I worked with travis, gitlab and now drone ci. I am really impressed how easy it was to setup drone ci with a docker and ssh runner.

Deploying the new config with the ssh runner is a lot easier than working with travis.

Inspired by the pipeline from @bachya I created a basic pipeline for my deployment:

---
kind: pipeline
name: testing

steps:
  - name: test
    image: homeassistant/home-assistant:latest
    pull: always
    commands:
      - mv travis_secrets.yaml secrets.yaml
      - python -m homeassistant --script check_config --config .
  - name: lint
    image: cytopia/yamllint:latest
    commands:
      - yamllint .
    failure: ignore

---
kind: pipeline
type: ssh
name: deploy

trigger:
  branch:
  - master
  event:
    exclude:
    - pull_request

depends_on:
  - testing

server:
  host: 192.168.178.5
  user: pi
  ssh_key:
    from_secret: SSH_KEY

steps:
- name: pull
  commands:
  - cd /media/usbstick/container/homeassistant/config
  - git pull

- name: prepare
  environment:
    TOKEN:
      from_secret: token
    URL:
      from_secret: url
  commands:
    - >
      curl -X POST -H "Authorization: Bearer $TOKEN" -H 'Content-Type: application/json' -d '{"entity_id": "script.prepare_restart"}' https://$URL:8123/api/services/script/turn_on
- name: restart
  commands:
  - cd /opt/configurations/docker-compose/homeassistant
  - bash
  - docker-compose down
  - docker-compose up -d

See: https://github.com/TribuneX/home_assistant/blob/master/.drone.yml

1 Like

How did you manage to handle changes made from the ui and effect the committed files?
For example when doing changes with the ui to the lovelace ui that behind scenes change lovelace.yaml that is committed…

And what about custom-components, nodered etc that are also managed from the ui of homeassistant?

Thanks for sharing this.

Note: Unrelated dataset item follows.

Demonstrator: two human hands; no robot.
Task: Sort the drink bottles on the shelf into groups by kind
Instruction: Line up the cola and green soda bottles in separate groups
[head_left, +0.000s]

Are you still using this? Specifically, the ESP home drone.io pipeline? for some reason the command does nothing. Does this still work for you or is it outdated?

  - name: "Config Check: Latest"
    image: esphome/esphome:latest
    pull: always
    commands:
      - "for file in $(find /config -type f -name \"*.yaml\" -not \
         -name \"secrets.yaml\"); do esphome \"$file\" config; done"

The command below work but cant find a way to exclude the secrets.yaml file.

....
    commands:
      - for file in config/*.yaml ; do esphome "$file" config ; done

my .drone.yaml

Still works for me. If you run that command directly on your repo (no Drone), what happens?

I have it working now. I had to modify the command to get it to work

for file in $(find config -maxdepth 1 -type f -name "*.yaml" -not -name "secrets.yaml"); do esphome "$file" config; done

removed the backslashes also added -maxdepth 1 because my config files are splited and added in subfolders, only the main config files ar in the root of the config/ folder.

https://github.com/theautomation/esphome/tree/main/config

1 Like

I have also added a deploy step to the ESP devices, when checks and tests are success then compile & upload. it would be nicer to upload only the modified files but cant find a good way.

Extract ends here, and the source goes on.